▸ Exercise goal:
Whenever the word "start" turns up in a line below, that line should be copied.

▸ Exercise data:
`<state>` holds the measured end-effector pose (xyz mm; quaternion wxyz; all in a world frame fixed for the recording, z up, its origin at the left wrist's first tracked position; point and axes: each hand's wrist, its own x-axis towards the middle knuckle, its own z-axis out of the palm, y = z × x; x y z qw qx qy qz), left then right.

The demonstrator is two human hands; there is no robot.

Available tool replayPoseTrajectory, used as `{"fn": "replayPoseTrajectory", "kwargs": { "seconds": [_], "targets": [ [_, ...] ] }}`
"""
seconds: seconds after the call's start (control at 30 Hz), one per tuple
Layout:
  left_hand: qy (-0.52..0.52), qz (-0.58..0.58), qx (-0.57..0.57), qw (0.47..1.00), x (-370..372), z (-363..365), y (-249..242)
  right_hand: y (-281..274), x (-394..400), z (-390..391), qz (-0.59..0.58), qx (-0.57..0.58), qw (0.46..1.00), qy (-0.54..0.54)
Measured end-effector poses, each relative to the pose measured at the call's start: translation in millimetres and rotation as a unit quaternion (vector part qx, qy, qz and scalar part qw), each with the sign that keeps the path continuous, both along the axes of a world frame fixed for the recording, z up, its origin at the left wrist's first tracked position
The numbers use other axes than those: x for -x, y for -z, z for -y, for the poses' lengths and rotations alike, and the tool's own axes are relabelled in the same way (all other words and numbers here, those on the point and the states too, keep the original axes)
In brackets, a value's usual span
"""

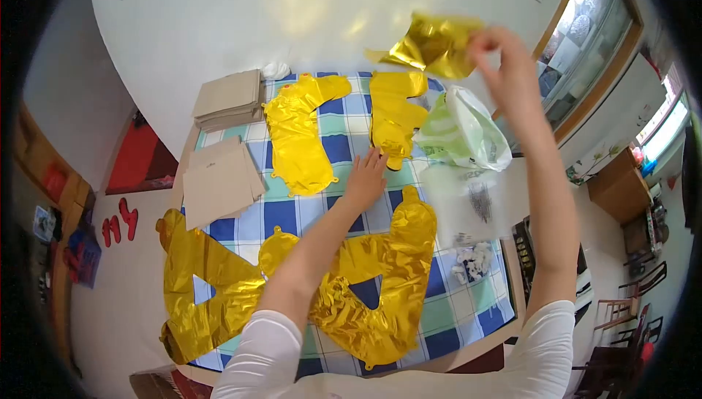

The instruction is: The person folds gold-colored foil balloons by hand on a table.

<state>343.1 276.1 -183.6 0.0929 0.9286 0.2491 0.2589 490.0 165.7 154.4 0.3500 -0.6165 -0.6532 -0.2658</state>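
Pinching raised foil piece (431,44), gold, motion-blurred, between thumb and fingers of right hand (501,51); up in air, above plastic bag (464,132). Resting left hand (367,178) palm down over checked tablecloth (279,214), fingers slightly spread, tips by near end of flat foil piece (395,110); cannot tell if touching. Lying just left of that: wrinkled foil piece (301,139). Laid out nearer body: left holed foil piece (238,282), right holed foil piece (407,260). Piled at left: cardboard sheets (218,179).
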Motion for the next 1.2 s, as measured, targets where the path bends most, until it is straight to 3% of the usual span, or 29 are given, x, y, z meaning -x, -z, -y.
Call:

▸ Task solution:
seconds: seconds after the call's start (control at 30 Hz), one per tuple
Measured end-effector poses, each relative to the pose measured at the call's start: translation in millimetres and rotation as a unit quaternion (vector part qx, qy, qz and scalar part qw), each with the sign that keeps the path continuous, both along the axes of a world frame fixed for the recording, z up, its origin at the left wrist's first tracked position

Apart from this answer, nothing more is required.